Opinion
Docket No. 44186.
Decided October 22, 1980.
Frank J. Kelley, Attorney General, Robert A. Derengoski, Solicitor General, William F. Delhey, Prosecuting Attorney, and John W. Stanowski, Assistant Prosecuting Attorney, for the people.
Edward J. Schwartz, for defendant on appeal.
Following a bench trial, defendant was convicted of breaking and entering an occupied dwelling with intent to commit a larceny contrary to MCL 750.110; MSA 28.305. On January 11, 1979, defendant was sentenced to a term of 9 to 15 years imprisonment. On the date set for sentencing, the prosecution filed a supplemental information charging that defendant had been convicted of five prior felonies, MCL 769.12; MSA 28.1084. On January 18, 1979, pursuant to a plea and sentence bargain, defendant pled guilty to the habitual offender charge. The trial court vacated its original sentence and ordered defendant imprisoned for 9 to 15 years on the recidivist conviction. Defendant appeals as of right.
Addressing the issues raised by defendant in reverse order, we first consider whether there was sufficient evidence to sustain defendant's conviction of the charged offense. It is defendant's position that, absent any proof of a breaking, the greatest offense properly chargeable was possession of stolen property. Our review of the record convinces us that the prosecution presented sufficient evidence to support defendant's conviction beyond a reasonable doubt.

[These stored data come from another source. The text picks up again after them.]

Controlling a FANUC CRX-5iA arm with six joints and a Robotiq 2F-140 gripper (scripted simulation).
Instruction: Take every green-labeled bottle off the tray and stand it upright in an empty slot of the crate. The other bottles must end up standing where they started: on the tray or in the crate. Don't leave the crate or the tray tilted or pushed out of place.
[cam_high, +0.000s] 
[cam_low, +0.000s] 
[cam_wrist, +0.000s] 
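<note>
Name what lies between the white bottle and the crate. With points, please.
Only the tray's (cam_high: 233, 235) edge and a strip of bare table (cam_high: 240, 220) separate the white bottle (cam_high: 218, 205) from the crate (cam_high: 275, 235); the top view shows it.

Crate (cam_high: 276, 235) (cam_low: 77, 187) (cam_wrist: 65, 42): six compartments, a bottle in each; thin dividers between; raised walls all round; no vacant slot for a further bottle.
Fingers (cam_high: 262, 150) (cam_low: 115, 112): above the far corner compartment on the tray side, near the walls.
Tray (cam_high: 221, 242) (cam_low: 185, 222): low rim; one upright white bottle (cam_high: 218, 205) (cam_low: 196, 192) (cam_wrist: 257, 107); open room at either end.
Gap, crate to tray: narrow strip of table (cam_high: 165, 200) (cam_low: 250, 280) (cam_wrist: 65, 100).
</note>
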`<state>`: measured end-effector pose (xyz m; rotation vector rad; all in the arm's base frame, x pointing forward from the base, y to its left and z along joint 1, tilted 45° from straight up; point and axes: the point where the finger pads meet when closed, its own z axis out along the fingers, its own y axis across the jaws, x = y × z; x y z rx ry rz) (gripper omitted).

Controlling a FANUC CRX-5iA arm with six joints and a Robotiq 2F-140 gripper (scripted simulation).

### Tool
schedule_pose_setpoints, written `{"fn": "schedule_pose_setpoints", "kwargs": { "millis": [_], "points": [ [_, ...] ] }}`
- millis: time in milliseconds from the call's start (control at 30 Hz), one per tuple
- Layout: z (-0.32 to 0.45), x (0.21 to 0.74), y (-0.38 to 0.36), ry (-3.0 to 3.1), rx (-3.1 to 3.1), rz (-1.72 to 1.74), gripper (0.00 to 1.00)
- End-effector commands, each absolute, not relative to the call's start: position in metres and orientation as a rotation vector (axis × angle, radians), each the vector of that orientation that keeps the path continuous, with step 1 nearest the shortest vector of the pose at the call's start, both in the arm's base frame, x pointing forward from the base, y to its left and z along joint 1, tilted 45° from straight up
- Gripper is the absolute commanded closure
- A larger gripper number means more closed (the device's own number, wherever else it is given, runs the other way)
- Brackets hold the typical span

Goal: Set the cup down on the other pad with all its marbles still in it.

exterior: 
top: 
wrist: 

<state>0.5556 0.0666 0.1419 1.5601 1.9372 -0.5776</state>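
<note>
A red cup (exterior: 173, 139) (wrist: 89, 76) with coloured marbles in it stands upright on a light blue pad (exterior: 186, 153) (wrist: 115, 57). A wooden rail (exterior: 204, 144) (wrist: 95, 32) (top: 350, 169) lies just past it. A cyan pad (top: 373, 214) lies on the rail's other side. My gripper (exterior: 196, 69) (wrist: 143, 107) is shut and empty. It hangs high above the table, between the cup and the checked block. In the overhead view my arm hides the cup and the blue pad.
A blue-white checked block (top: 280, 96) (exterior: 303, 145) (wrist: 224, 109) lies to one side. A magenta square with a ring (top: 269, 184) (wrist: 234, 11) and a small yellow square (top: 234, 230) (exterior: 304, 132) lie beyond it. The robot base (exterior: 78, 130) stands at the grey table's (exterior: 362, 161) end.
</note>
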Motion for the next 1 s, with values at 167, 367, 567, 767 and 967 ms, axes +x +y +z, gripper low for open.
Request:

Chris Thompson, a resident of the victimized fraternity house, testified that when he and a friend arrived at the house at 12:45 a.m., he noticed nothing unusual. Upon departure, approximately 45 minutes later (1:30 a.m.), he observed that both the front door and the side entrance french doors were open. Mr. Thompson closed the front door, left the house and returned at 1:45 a.m. at which time he closed the french doors.
Jane Schaeffer and Melanie Bennett testified that four sorority sisters, themselves included, gained entry to the house for the purpose of stealing the fraternity composite picture. They found the front door locked and the french doors closed, but were able to gain entrance by pushing them open. Betsy Greenway testified that after the picture was removed she closed the french doors to the point that they were "barely touching" and that she could not recall any wind of sufficient force to blow them open. Their arrival and departure occurred some time between 1:10 a.m. and 1:25 a.m.
A police surveillance team observed defendant in the parking lot behind the Lambda Chi House at approximately 1:25 a.m. and he was thereafter seen placing certain objects, later identified as a television and stereo, in his car. When police stopped the vehicle shortly thereafter, the stolen items were discovered in the back seat.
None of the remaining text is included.